* _Assignment_: The answer must be the full listing, word for word, with no pictures in it.
-----
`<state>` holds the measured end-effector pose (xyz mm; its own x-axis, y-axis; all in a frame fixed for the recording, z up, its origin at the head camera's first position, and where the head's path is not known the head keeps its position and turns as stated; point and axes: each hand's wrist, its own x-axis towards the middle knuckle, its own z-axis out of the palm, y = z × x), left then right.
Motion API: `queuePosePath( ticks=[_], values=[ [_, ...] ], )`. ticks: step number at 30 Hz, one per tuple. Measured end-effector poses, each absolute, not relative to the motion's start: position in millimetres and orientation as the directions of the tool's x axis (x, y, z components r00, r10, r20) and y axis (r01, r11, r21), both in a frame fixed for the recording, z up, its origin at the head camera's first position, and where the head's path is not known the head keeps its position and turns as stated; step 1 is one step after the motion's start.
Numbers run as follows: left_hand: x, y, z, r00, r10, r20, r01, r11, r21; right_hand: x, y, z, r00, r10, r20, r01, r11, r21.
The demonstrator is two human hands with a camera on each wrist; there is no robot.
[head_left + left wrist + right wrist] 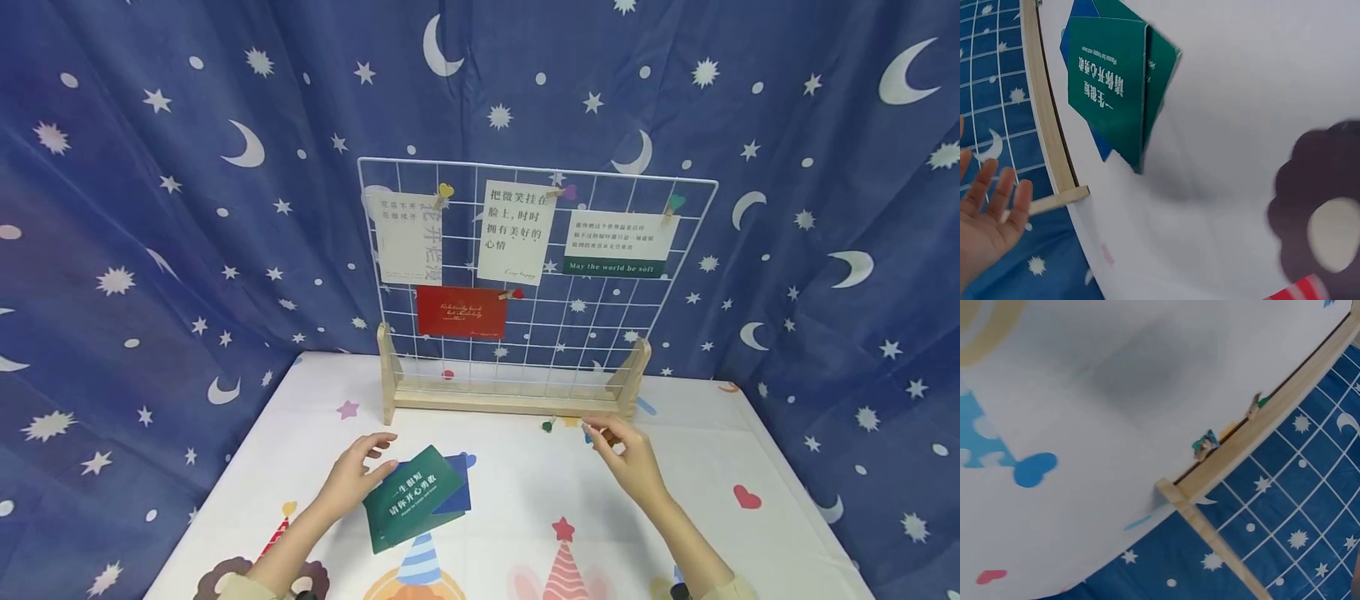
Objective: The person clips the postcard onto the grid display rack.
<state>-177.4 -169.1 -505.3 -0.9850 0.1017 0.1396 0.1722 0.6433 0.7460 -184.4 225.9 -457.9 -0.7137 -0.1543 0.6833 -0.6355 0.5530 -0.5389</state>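
Observation:
My left hand (352,477) hovers at the left edge of a few cards, its fingers spread and holding nothing in the left wrist view. Uppermost is a green card (414,497) with white lettering, over another green card (1161,75) and a blue card (456,487). Near the stand's foot, my right hand (628,458) reaches down with bent fingers close over small wooden clips (1205,445). Another clip with a green heart (548,425) lies left of them. Only a sliver of the right hand shows in the right wrist view.
Behind the hands stands a white wire grid (585,333) in a wooden base (502,402). Clips hold two white cards, a white-and-green card (618,242) and a red card (461,312) on it. A starry blue curtain (187,208) surrounds the printed white tablecloth (510,500).

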Motion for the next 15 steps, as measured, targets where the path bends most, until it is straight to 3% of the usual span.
queuePosePath(
  ticks=[5, 10, 15],
  values=[
    [-165.7, -175.0, -511.3, -0.987, 0.069, 0.148, 0.158, 0.631, 0.759, -186.8, 238.5, -483.0, -0.677, -0.202, 0.708, -0.675, 0.553, -0.489],
    [-156.0, -173.0, -517.9, -0.989, 0.079, 0.128, 0.149, 0.628, 0.764, -182.4, 250.7, -495.4, -0.645, -0.269, 0.716, -0.674, 0.641, -0.367],
    [-152.4, -166.5, -529.3, -0.988, 0.117, 0.100, 0.153, 0.640, 0.753, -177.2, 258.3, -505.1, -0.690, -0.270, 0.672, -0.611, 0.714, -0.342]
  ],
)
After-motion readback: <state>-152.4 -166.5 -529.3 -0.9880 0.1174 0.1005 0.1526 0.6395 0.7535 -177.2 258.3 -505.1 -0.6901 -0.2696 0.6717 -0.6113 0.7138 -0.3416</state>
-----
* _Solved problem_:
`<state>` holds the measured end-effector pose (xyz mm; its own x-axis, y-axis; all in a frame fixed for the recording, z up, its origin at the head camera's first position, and where the head's path is not known the head keeps its position and turns as stated; point and axes: each hand's wrist, its own x-axis towards the middle knuckle, its own z-axis out of the palm, y = z × x), left then right.
Motion API: `queuePosePath( ticks=[_], values=[ [_, ...] ], )`. ticks: step number at 30 Hz, one per tuple. Measured end-effector poses, each absolute, not relative to the motion's start: position in millimetres and orientation as the directions of the tool's x axis (x, y, z components r00, r10, r20) and y axis (r01, r11, r21), both in a frame fixed for the recording, z up, its origin at the head camera's first position, and where the head's path is not known the head keeps its position and turns as stated; step 1 is one step after the motion's start.
Numbers run as follows: left_hand: x, y, z, r00, r10, r20, r01, r11, r21; right_hand: x, y, z, r00, r10, r20, r01, r11, r21.
The demonstrator is two human hands with a camera on each wrist; there is no robot.
[head_left + left wrist + right wrist] 
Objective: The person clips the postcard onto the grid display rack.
<state>-177.4 -169.1 -505.3 -0.9850 0.1017 0.1396 0.1722 0.6433 0.7460 -184.4 225.9 -457.9 -0.7137 -0.1543 0.6833 -0.6355 0.5530 -0.5389</state>
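Observation:
My left hand (352,477) hovers at the left edge of a few cards, its fingers spread and holding nothing in the left wrist view. Uppermost is a green card (414,497) with white lettering, over another green card (1161,75) and a blue card (456,487). Near the stand's foot, my right hand (628,458) reaches down with bent fingers close over small wooden clips (1205,445). Another clip with a green heart (548,425) lies left of them. Only a sliver of the right hand shows in the right wrist view.
Behind the hands stands a white wire grid (585,333) in a wooden base (502,402). Clips hold two white cards, a white-and-green card (618,242) and a red card (461,312) on it. A starry blue curtain (187,208) surrounds the printed white tablecloth (510,500).
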
Motion for the next 15 steps, as measured, targets where the path bends most, until it is straight to 3% of the usual span.
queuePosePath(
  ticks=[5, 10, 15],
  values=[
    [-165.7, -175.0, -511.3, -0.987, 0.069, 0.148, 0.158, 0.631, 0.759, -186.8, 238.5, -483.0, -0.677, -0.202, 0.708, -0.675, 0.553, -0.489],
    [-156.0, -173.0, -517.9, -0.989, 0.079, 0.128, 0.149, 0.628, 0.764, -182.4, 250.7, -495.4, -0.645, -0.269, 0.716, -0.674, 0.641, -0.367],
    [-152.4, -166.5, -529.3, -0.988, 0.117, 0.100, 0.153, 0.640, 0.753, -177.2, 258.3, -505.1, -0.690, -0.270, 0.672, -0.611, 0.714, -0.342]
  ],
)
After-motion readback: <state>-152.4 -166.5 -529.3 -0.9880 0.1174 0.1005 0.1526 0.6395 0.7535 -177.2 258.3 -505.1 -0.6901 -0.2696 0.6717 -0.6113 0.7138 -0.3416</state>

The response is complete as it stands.